Data below:

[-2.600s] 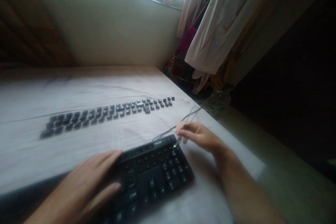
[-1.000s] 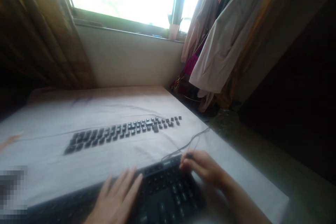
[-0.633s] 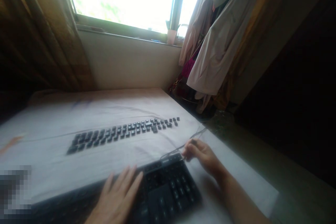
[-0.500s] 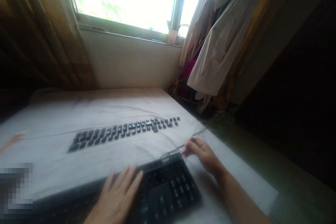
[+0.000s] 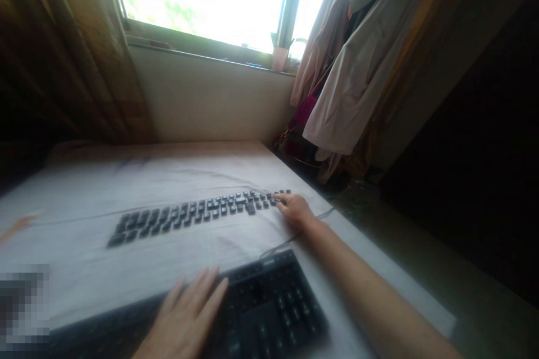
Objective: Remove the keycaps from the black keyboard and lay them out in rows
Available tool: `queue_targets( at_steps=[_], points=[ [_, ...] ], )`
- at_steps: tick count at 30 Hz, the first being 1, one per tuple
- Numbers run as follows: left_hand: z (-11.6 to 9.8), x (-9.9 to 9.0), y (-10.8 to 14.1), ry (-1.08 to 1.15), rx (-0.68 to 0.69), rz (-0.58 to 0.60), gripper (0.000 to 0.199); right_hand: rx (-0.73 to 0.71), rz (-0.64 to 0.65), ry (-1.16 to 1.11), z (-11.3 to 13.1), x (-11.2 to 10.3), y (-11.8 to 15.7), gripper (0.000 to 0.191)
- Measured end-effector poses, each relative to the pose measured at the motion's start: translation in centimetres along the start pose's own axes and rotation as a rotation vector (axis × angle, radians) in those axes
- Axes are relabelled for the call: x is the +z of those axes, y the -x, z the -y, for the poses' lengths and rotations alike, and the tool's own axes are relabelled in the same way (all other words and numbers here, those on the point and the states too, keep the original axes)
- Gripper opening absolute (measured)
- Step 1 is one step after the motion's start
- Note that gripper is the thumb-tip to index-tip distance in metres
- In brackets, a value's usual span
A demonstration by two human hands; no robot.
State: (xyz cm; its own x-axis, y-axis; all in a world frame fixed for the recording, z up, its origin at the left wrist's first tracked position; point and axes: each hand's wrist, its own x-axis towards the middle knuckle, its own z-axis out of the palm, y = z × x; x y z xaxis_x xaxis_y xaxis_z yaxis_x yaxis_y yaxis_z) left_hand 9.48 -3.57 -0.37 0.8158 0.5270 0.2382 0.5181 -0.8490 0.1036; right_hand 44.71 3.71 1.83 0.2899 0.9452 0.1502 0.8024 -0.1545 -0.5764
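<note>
Keyboard [image 5: 252, 303] of dark, hard plastic is lying on a pale cloth [image 5: 168, 261] towards six o'clock in the view, its long axis running from between eight and nine o'clock to between two and three, with the number-pad end pointing to the latter. Its outline is forming a long, straight-edged slab; keys with pale markings are rising in neat blocks at that end, while the nearer-nine stretch is staying too dark and blurred to read. Across it, the left hand [image 5: 189, 308] is resting flat, palm down, fingers spread and pointing towards one o'clock, gripping nothing. Beyond, at twelve o'clock from the keyboard, small blocky dark keycaps [image 5: 192, 210] are sitting in slanting rows that are running roughly along the same axis. At the three o'clock end of these rows, the right hand [image 5: 292, 208] is pinching a thin wire tool [image 5: 272, 196] between thumb and finger, the fine prongs showing only faintly. A slim, rounded cable [image 5: 278, 247] is leading from the keyboard's far edge towards two o'clock, passing behind the right forearm. The cloth is creasing softly, its weave too blurred to make out, and a heavy brownish curtain [image 5: 71, 56] is hanging in folds at ten o'clock.
</note>
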Motion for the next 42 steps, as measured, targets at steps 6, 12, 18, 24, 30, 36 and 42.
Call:
queue_targets(
  at_steps=[6, 12, 18, 24, 30, 36, 42],
  points=[
    [1.8, -0.2, -0.2, 0.019, 0.021, 0.040, 0.081, 0.031, 0.035, 0.168, -1.5, -0.3, -0.3, 0.025],
    [1.4, -0.4, -0.2, 0.025, -0.023, 0.054, 0.080, -0.003, 0.030, 0.203, -1.8, 0.1, 0.0, 0.027],
    [0.8, 0.2, 0.2, 0.023, -0.051, 0.034, 0.076, -0.007, 0.027, 0.234, -2.0, 0.3, 0.3, 0.026],
    [1.8, 2.7, 0.6, -0.039, 0.003, -0.084, 0.085, 0.033, -0.016, 0.280, -2.6, 0.2, 0.0, 0.027],
    [2.4, 2.0, 0.4, -0.107, 0.081, -0.165, 0.090, 0.167, -0.152, 0.380, -5.5, -1.9, 2.1, 0.027],
    [1.9, 0.8, 0.2, -0.126, 0.084, -0.163, 0.089, 0.245, -0.202, 0.500, -8.4, -3.7, 4.5, 0.027],
    [1.4, 0.9, -0.1, -0.157, 0.080, -0.183, 0.083, 0.191, -0.159, 0.560, -8.7, -3.5, 3.9, 0.028]
  ],
)
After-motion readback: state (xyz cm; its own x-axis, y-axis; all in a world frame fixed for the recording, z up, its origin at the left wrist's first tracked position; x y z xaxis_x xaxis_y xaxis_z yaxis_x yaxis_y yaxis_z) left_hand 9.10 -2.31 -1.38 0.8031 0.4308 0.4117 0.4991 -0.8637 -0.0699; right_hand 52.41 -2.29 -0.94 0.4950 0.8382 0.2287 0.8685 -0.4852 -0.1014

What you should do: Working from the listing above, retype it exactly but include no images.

Completed exercise:
[-2.600s] 
[-1.000s] 
[-0.633s] 
[-0.500s] 
[+0.000s] 
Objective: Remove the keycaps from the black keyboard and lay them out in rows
Available tool: `queue_targets( at_steps=[_], points=[ [_, ...] ], )`
- at_steps: tick count at 30 Hz, the first being 1, one per tuple
- Numbers run as follows: left_hand: z (-11.6 to 9.8), x (-9.9 to 9.0), y (-10.8 to 14.1), ry (-1.08 to 1.15), rx (-0.68 to 0.69), rz (-0.58 to 0.60), gripper (0.000 to 0.199); right_hand: rx (-0.73 to 0.71), rz (-0.64 to 0.65), ry (-1.16 to 1.11), z (-11.3 to 13.1), x (-11.2 to 10.3), y (-11.8 to 15.7), gripper (0.000 to 0.191)
- Measured end-effector poses, each relative to the pose measured at the motion's start: translation in centimetres along the start pose's own axes and rotation as a rotation vector (axis × angle, radians) in those axes
- Axes are relabelled for the call: x is the +z of those axes, y the -x, z the -y, for the poses' lengths and rotations alike, and the tool's own axes are relabelled in the same way (all other words and numbers here, those on the point and the states too, keep the original axes)
- Gripper opening absolute (measured)
- Step 1 is one step after the motion's start
- Note that gripper is the thumb-tip to index-tip distance in metres
- In brackets, a value's usual span
A demonstration by two human hands; no robot.
State: (xyz cm; its own x-axis, y-axis; all in a world frame fixed for the recording, z up, its origin at the left wrist's first tracked position; point and axes: each hand's wrist, its own x-axis towards the middle knuckle, its own z-axis out of the palm, y = z × x; x y z xaxis_x xaxis_y xaxis_z yaxis_x yaxis_y yaxis_z) left_hand 9.48 -3.57 -0.37 0.8158 0.5270 0.2382 0.5181 -0.8490 0.1036; right_hand 44.71 3.71 1.83 0.2899 0.9452 0.1502 0.8024 -0.1545 -0.5764
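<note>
Keyboard [image 5: 252, 303] of dark, hard plastic is lying on a pale cloth [image 5: 168, 261] towards six o'clock in the view, its long axis running from between eight and nine o'clock to between two and three, with the number-pad end pointing to the latter. Its outline is forming a long, straight-edged slab; keys with pale markings are rising in neat blocks at that end, while the nearer-nine stretch is staying too dark and blurred to read. Across it, the left hand [image 5: 189, 308] is resting flat, palm down, fingers spread and pointing towards one o'clock, gripping nothing. Beyond, at twelve o'clock from the keyboard, small blocky dark keycaps [image 5: 192, 210] are sitting in slanting rows that are running roughly along the same axis. At the three o'clock end of these rows, the right hand [image 5: 292, 208] is pinching a thin wire tool [image 5: 272, 196] between thumb and finger, the fine prongs showing only faintly. A slim, rounded cable [image 5: 278, 247] is leading from the keyboard's far edge towards two o'clock, passing behind the right forearm. The cloth is creasing softly, its weave too blurred to make out, and a heavy brownish curtain [image 5: 71, 56] is hanging in folds at ten o'clock.
</note>
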Motion for the next 42 steps, as measured, targets at steps 6, 12, 18, 24, 30, 36 and 42.
Call:
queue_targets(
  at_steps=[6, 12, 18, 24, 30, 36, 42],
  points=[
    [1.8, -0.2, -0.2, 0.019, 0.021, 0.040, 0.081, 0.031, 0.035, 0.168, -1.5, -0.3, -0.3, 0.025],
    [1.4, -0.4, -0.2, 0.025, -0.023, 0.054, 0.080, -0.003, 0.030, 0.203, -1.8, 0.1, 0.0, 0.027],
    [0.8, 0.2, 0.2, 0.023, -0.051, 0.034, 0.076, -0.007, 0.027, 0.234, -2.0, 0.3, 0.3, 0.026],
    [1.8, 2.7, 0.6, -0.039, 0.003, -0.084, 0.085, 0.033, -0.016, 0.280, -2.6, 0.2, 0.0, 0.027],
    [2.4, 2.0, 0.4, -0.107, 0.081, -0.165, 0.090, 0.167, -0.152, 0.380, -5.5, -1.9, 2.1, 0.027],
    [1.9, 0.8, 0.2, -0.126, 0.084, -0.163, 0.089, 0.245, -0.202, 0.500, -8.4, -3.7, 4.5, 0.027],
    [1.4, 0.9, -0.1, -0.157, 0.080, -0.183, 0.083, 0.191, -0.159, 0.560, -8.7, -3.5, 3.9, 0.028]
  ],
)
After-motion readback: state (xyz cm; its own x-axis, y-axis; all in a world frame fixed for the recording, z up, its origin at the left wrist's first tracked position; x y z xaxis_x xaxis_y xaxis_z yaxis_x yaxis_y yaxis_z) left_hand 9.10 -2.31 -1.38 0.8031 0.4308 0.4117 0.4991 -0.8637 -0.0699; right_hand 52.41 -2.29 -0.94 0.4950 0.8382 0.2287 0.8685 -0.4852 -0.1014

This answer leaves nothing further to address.